Cloud Email Security Concerns

GreatHorn Report: Cloud Email Security Concerns

Cloud Email Security Concerns

“The Cloud Email Security Challenge: Closing the Cybersecurity Skills Gap Through Automation.” The company analyzed more than 3.5 terabytes of data – over 373 million corporate emails – from its proprietary data cloud to gain insights into the sheer volume of email threats facing enterprises and the role of automated tools in helping them keep up with that challenge. GreatHorn found that the average enterprise receives 3,680 messages containing threat characteristics that require review, investigation and (if applicable) remediation per week.
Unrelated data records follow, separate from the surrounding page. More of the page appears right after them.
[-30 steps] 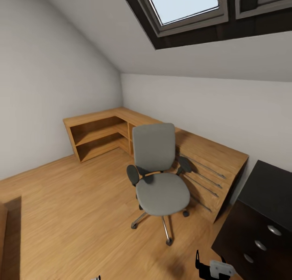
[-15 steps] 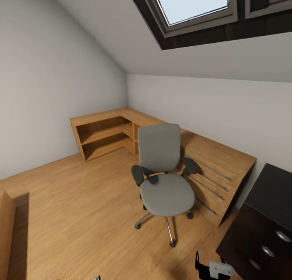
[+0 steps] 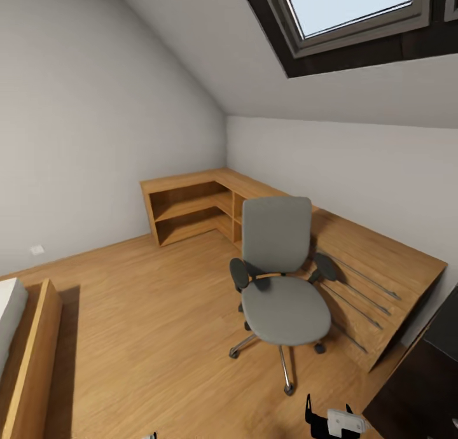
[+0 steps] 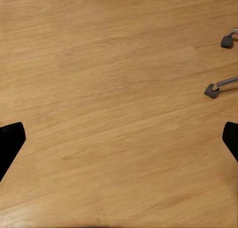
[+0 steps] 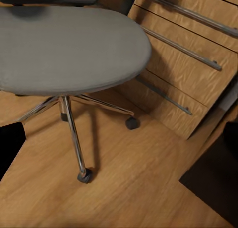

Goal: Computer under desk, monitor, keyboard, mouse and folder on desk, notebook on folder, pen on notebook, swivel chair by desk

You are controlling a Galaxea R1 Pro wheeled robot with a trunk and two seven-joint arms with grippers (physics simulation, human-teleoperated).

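Both grippers — left (image 4: 119,139), right (image 5: 119,139) — hang w/ fingers wide apart, holding nothing, since we're in transit. Swivel chair (image 3: 280,280) sits just beside the wooden unit (image 3: 381,261), seat bare; no folder visible.

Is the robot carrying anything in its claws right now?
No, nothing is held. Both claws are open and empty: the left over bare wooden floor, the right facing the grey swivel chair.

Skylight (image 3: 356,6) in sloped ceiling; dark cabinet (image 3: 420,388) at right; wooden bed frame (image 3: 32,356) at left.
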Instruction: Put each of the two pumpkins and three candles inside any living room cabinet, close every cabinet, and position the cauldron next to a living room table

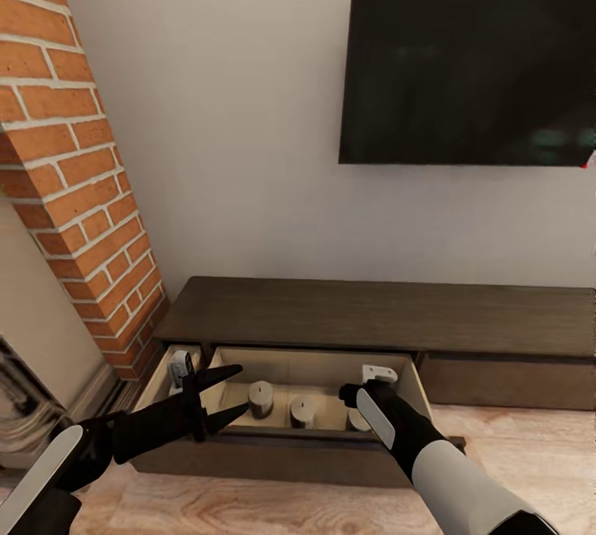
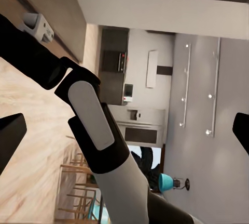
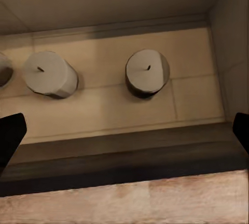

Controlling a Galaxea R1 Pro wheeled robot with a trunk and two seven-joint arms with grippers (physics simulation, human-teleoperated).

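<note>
Three short grey candles with cream tops sit in a row on the pale wood floor of an open drawer: one at the left (image 1: pixel 261 398), one in the middle (image 1: pixel 303 412), and one at the right (image 1: pixel 358 420), partly hidden behind the right arm. The drawer (image 1: pixel 319 369) is pulled out from a long, low, dark-brown wooden cabinet (image 1: pixel 372 315) standing against a white wall under a black wall-mounted television (image 1: pixel 468 71). A red brick column (image 1: pixel 70 171) rises at the left.

The right tool (image 3: pixel 124 130) hovers just above the drawer's front edge, its fingers spread wide and holding nothing. The left tool (image 1: pixel 222 394) is held near the drawer's left end, also spread and empty.

The candle step looks finished. No pumpkins or cauldron appear here. The next move probably calls for lifting both arms clear of the drawer, then fetching the pumpkins before pushing the drawer shut.
</note>
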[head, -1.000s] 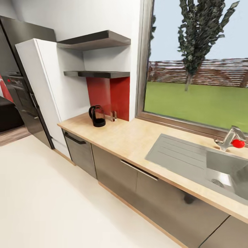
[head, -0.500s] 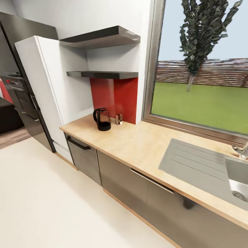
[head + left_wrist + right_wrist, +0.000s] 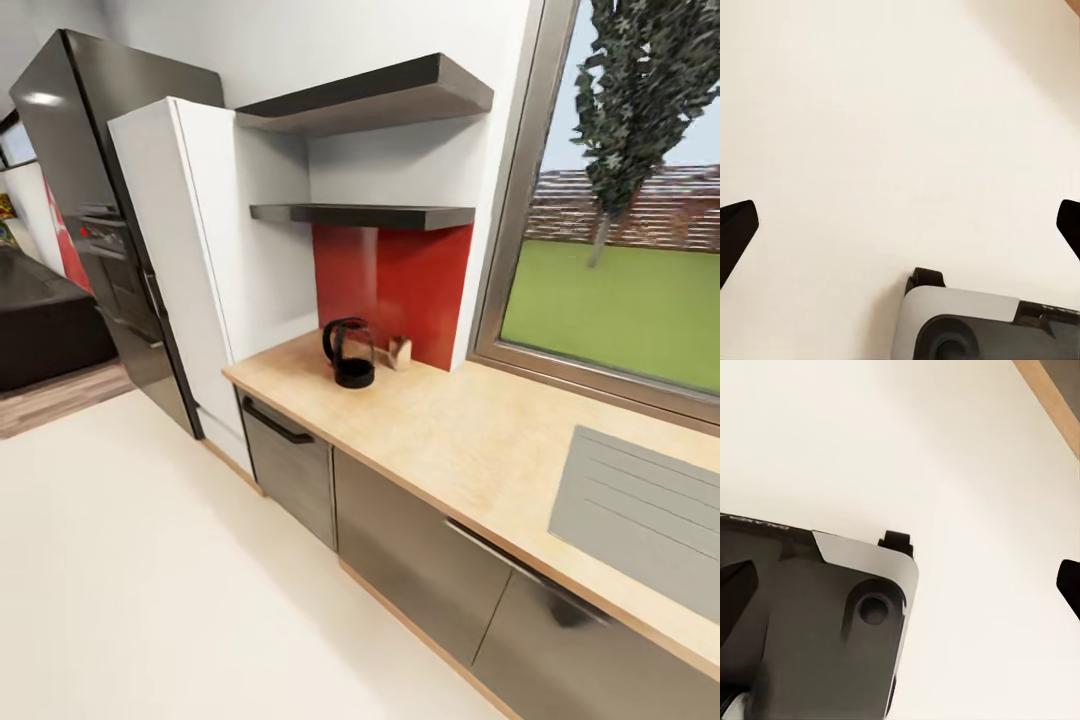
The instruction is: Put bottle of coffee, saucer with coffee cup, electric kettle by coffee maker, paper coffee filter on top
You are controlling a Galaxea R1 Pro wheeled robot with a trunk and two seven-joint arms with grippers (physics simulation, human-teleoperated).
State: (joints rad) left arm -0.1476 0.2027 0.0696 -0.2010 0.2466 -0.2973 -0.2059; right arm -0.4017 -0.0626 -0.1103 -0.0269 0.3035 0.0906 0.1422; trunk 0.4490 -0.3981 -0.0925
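The left claw hung spread wide over the pale floor, its two dark fingertips at opposite edges of its wrist view with nothing between them and a corner of the robot's grey base below. The right claw was likewise spread and empty above the same floor, over more of the dark base; a strip of wooden plinth showed in one corner of that view. Farther out, the head camera looked along the surface, a beige wood-look slab over glossy grey cabinets, where the kettle stood near the far end, close to the red back panel, with a small pale object just beside it, too small to identify. The kettle's see-through brownish body looked rigid but probably smooth and breakable, so I would judge the black handle on its side the safer hold, keeping it upright; empty, it should be fairly light. Two dark shelves hung above the kettle, their tops hidden from this angle. The head view gave the kitchen layout and the kettle's place, which the wrist views lacked; the wrist views gave the spread of each claw.
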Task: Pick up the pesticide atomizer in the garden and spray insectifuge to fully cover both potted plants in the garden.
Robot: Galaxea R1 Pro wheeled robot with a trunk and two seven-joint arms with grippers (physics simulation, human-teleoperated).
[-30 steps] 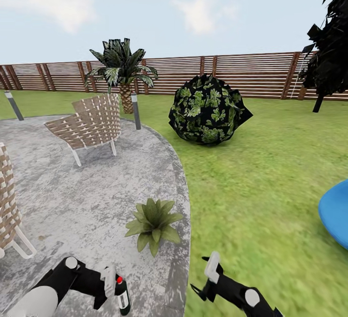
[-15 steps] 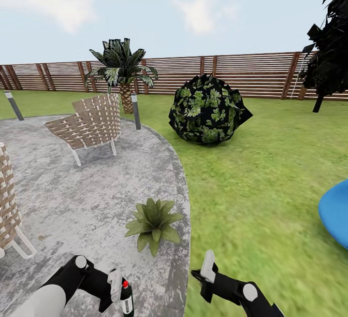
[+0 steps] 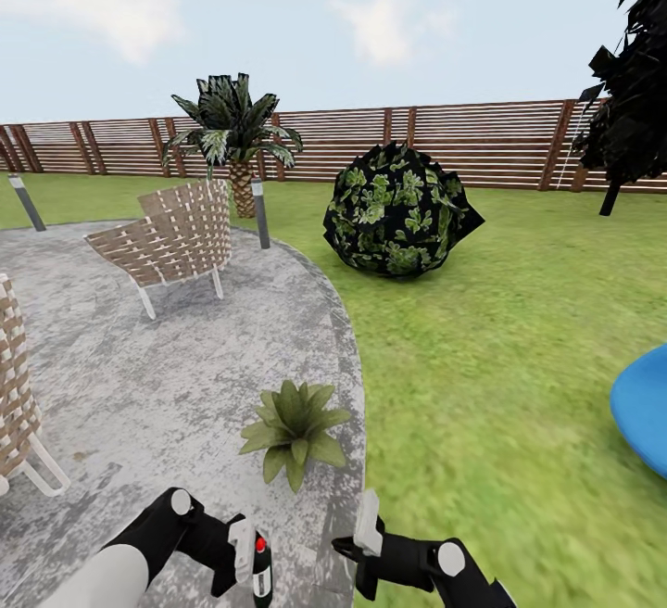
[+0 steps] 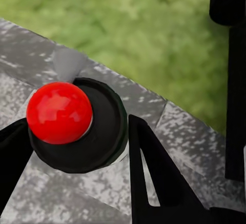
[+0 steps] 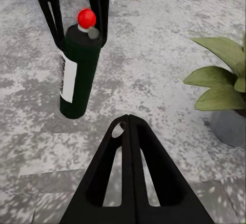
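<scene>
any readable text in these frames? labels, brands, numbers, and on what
None readable.
Pesticide atomizer, held in the left gripper: it carries a whitish label panel with dark marks down one edge, too small and blurred to read.
Its red cap bears no marking.
Nothing written on the woven chair, wooden fence or potted plant.

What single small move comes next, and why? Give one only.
Probably carry the pesticide atomizer forward toward the potted plant. The left gripper appears shut on the bottle, its fingers on either side of the body, and the plant sits just ahead on the patio. The right gripper looks shut and holds nothing.
</scene>
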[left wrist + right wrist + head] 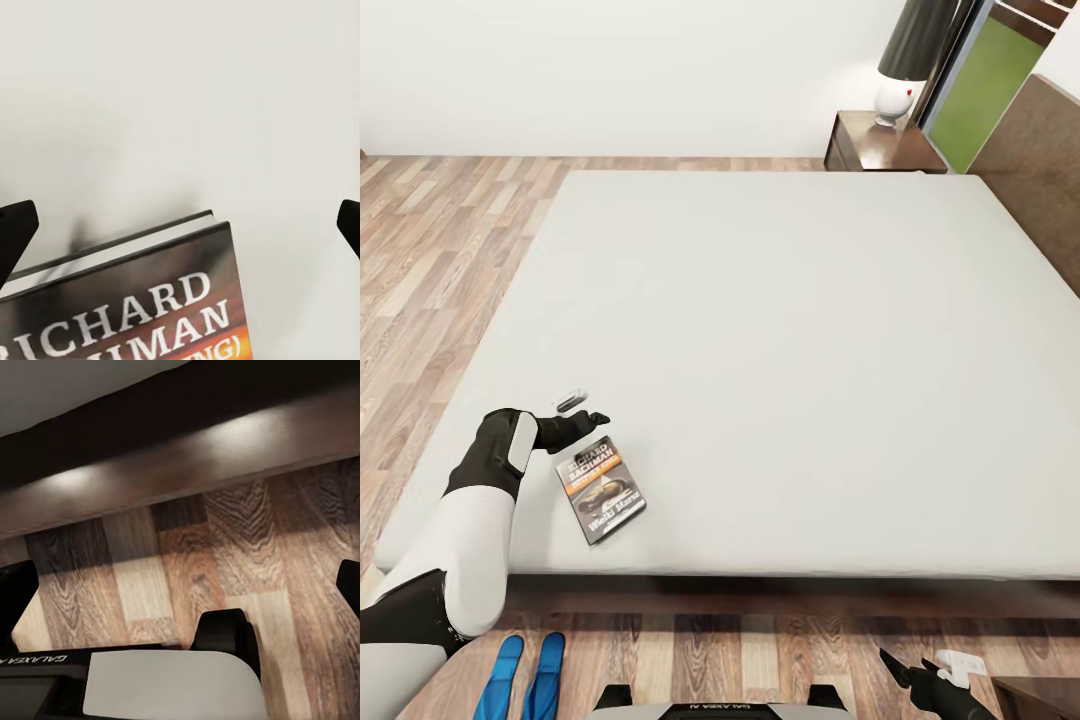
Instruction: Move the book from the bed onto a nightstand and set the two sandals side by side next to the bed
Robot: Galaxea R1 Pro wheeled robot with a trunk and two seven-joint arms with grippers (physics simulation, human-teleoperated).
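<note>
Book flat on bed near front edge, at 5 o'clock from left gripper. Jaws spread wide, empty, hovering just above its top edge; wrist view crops the cover. Left arm reaches forward, elbow bent. Right gripper low over floor, open. 2 sandals partly cut off.

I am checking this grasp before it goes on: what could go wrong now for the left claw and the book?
1. The book lies flat on the soft mattress, so the open left claw may push it away rather than get a finger under its edge.
2. The book lies near the mattress edge; a nudge could drop it onto the blue sandals below.
3. The nightstand is far across the bed.
</note>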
Without automated tools, the company estimates that task would take a security team roughly 305 hours to complete.

2017 GreatHorn Cloud Email Security Challenge While nobody loves using it — see employees exchanging quips on their fruitless efforts to reach “Inbox Zero” and media headlines heralding newer, trendier apps as “email-killers” — email is still the most common form of communication in the business world. A recent study predicts that over one third of the population (or slightly more than 2.9 billion people!) will be using email by the end of 2019.

Given its integral role in the business world, it comes as no surprise that the adoption rate of email security technology is nearly 100%. Despite this universal investment in securing email, however, breaches are still occurring — and at increasing rates.

Here are some interesting discoveries:

  •  3,680 emails a week contain threat characteristics
    1. GreatHorn confirmed that enterprises receive approximately 3,680 emails in a week that contain threat characteristics.
    2. GreatHorn took the average amount of time (5 min.) it takes for a security admin to review an event, confirming it would take a company 305 hours/12+days to investigate this threat versus using an automated cybersecurity tool.

  •  Cybercriminals’ Phishing Weapons of Choice
    1. The primary characteristics of emails that were flagged were direct spoofs (37.5%), authentication risks (31.25%), display name spoofs (12.5%), domain lookalikes (6.25%) and messages with the keywords “W2” and “Wire Transfer” (both 6.25%, respectively).
  • Hackers are increasingly targeting business communications in their attacks.
    1. Social engineering attacks were utilized in 43% of all breaches in 2016.
    2. These attacks are bypassing today’s legacy email security tools, and employee training efforts aren’t good enough to stop modern attacks.
  • We can't train our way out of this…
    1. Security awareness training is necessary, but security teams can’t detect, analyze and respond to literally every suspicious email their organizations receive.
    2. Among all tracked breaches in 2015, the statistical difference between organizations who received training and those who didn’t was only 4%.
    3. The shortage of qualified professionals leaves many organizations unable to find and hire the people they need in a timely fashion. 
  • Massive gap in cybersecurity talent
    1. Enterprise IT and information security teams find themselves facing resource limitations- a deficit of qualified workers – unable to find and hire the people needed in a timely fashion (if at all).
    2. 55% of security positions take at least 3 months to fill; 32% take six months or more and over a quarter of all US-based enterprises can’t fill their positions at all.
    3. 1.5 million cybersecurity roles are unfilled today and we are on track to reach 2 million unfilled roles by 2019.
  • Time is of the essence – automation is a force multiplier
    1. Attackers compromise an organization’s defenses in minutes and exfiltrate data in just days.
    2. Using automated data science techniques to assess trust during users’ interaction, rather than blocking malicious attacks at the perimeter is key.
  • Automated protection at scale
    1. GreatHorn’s Inbound Email Security platform analyzed over 3.5 terabytes of enterprise mailbox data, as a risk profile of an average Fortune 500 organization to demonstrate how cybercriminals attack an enterprise.
  • Increasing efficiency through automation
    1. The bottom line: even if you don’t experience a large-scale breach, targeted phishing is still costing you — in money as well as time, resources, and risk.
    2. Automation saves time and enables better allocation of human capital, providing increased accuracy and detection capabilities.

By Glenn Blake

CloudTweaks

Established in 2009, CloudTweaks is recognized as one of the leading authorities in cloud connected technology information and consultancy services.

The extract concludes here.